A Government source also revealed that ministers are looking at proposals to triple the length of the delay between taking a first and second dose of a vaccine in order to give millions more a single dose more quickly, while waiting for more deliveries of doses.

Proposals to offer Britons only a single dose have been shelved, but ministers are examining the idea of extending the time between doses from between three and four weeks to around 12 weeks.

A Government source said: "Everyone will get two doses, nobody will only get a half dose, but it could be a longer period, up to 12 weeks, between jabs. You could get a better impact.

"The MHRA will look at this stuff and decide what’s the best thing to do to get the most effective vaccination programme in the fastest, safest way possible."

However, the insider added that a longer delay between doses would become redundant once sufficient quantities of the jab became available, saying: "We're getting the volume coming now with Oxford/AstraZeneca, so it could become academic."

The Pfizer results were based on a regime of two doses 21 days apart, while the Oxford vaccine was given 28 days apart. 

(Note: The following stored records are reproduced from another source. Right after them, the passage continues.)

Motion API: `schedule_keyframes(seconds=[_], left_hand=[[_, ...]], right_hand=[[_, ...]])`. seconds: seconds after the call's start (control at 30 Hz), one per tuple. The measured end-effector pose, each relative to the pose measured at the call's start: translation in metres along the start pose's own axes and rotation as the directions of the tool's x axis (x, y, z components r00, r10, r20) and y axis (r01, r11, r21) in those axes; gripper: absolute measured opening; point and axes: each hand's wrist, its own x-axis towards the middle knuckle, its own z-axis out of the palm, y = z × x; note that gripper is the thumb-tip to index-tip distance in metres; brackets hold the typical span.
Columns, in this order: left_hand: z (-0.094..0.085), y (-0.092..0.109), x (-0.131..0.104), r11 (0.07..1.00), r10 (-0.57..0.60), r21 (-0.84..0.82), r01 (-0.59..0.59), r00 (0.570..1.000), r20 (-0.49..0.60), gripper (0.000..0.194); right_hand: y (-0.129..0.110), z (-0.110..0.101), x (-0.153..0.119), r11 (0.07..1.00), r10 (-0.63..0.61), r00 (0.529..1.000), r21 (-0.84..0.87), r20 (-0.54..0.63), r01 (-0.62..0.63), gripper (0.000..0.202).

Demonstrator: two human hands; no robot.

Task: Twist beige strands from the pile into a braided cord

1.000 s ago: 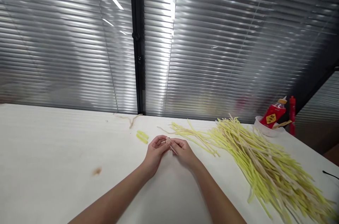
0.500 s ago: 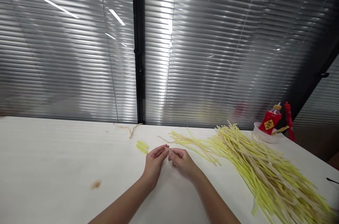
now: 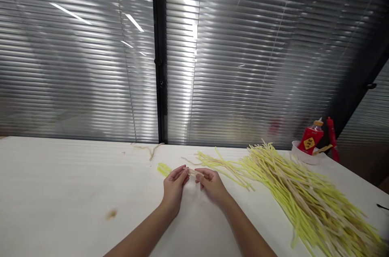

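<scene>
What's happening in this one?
A person holds a small pale strip between the fingertips of the left hand and right hand, above a white table. A few short yellow pieces lie just beyond the left hand. To the right spreads a pile of yellow and beige strands, with a red bottle in a bowl behind it.
</scene>
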Motion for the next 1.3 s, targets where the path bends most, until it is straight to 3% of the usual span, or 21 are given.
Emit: schedule_keyframes(seconds=[0.33, 0.77, 1.3], left_hand=[[0.003, 0.003, -0.003, 1.000, -0.004, 0.011, 0.003, 1.000, 0.016, 0.039], [0.003, 0.001, -0.005, 0.998, 0.051, 0.025, -0.052, 0.998, 0.042, 0.037], [0.005, 0.003, -0.008, 0.987, 0.072, 0.135, -0.087, 0.991, 0.113, 0.041]], right_hand=[[0.000, -0.003, 0.003, 1.000, 0.020, 0.992, -0.021, -0.124, -0.023, 0.041], [-0.010, -0.007, 0.000, 0.983, 0.177, 0.975, -0.015, -0.131, -0.181, 0.050], [-0.008, -0.010, 0.003, 0.965, 0.220, 0.960, 0.185, -0.175, -0.187, 0.050]])
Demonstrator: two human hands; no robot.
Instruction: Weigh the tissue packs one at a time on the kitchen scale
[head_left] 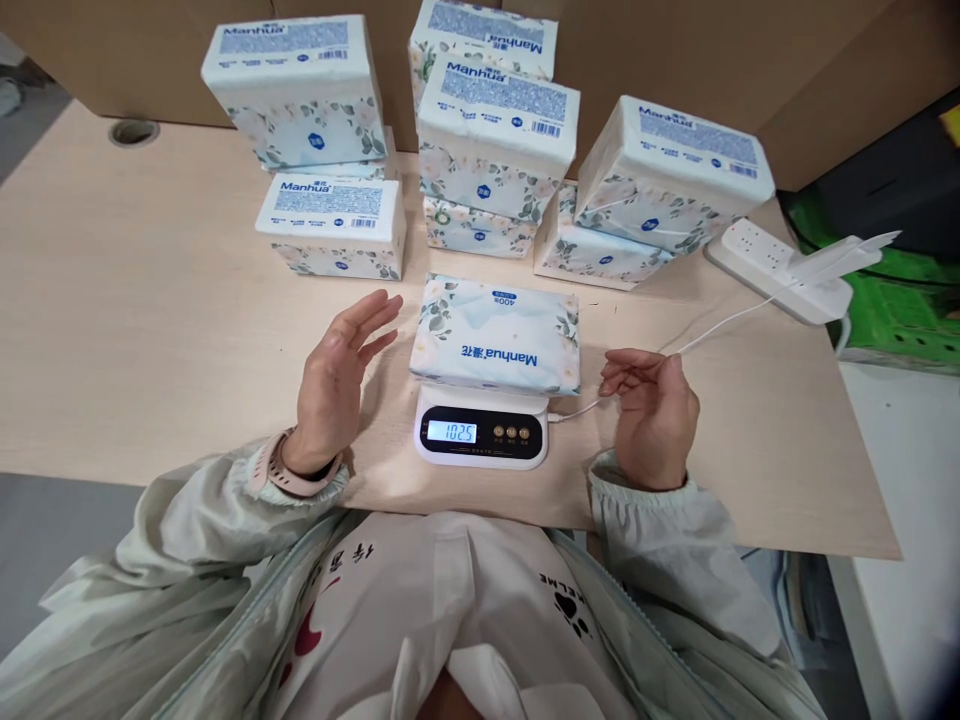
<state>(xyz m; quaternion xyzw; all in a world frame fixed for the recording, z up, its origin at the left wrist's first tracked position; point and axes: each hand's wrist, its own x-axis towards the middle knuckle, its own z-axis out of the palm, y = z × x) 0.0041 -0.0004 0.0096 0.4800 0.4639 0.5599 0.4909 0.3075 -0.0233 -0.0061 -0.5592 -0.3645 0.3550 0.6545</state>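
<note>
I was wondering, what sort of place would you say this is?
Probably a small weighing station, perhaps in a packing area: a lit digital scale bears a Manhua tissue pack, similar packs are stacked behind it, and a power strip lies on the light wooden-looking tabletop.

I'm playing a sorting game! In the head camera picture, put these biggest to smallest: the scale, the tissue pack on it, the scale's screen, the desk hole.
1. Tissue pack
2. Scale, the part showing
3. Screen and desk hole: too alike to rank
</note>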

The MHRA determines the dosing regime based on submitted evidence, so moving to a single dose, or a delayed second dose regime, would be experimental and could leave the government liable to legal action. 

While those waiting longer for a jab would not be disadvantaged in the long term, they would be more at risk in the delay period before the second injection.

However, the Government could decide to initiate a clinical trial within the general rollout and monitor the efficacy of a delayed second jab among consenting participants.

Previous studies of vaccines have shown that delaying a second dose does not usually result in reduced long-term efficacy. 

Results from the Pfizer trials show that after dose one an efficacy of around 80 per cent was achieved, and this is unlikely to decline over time.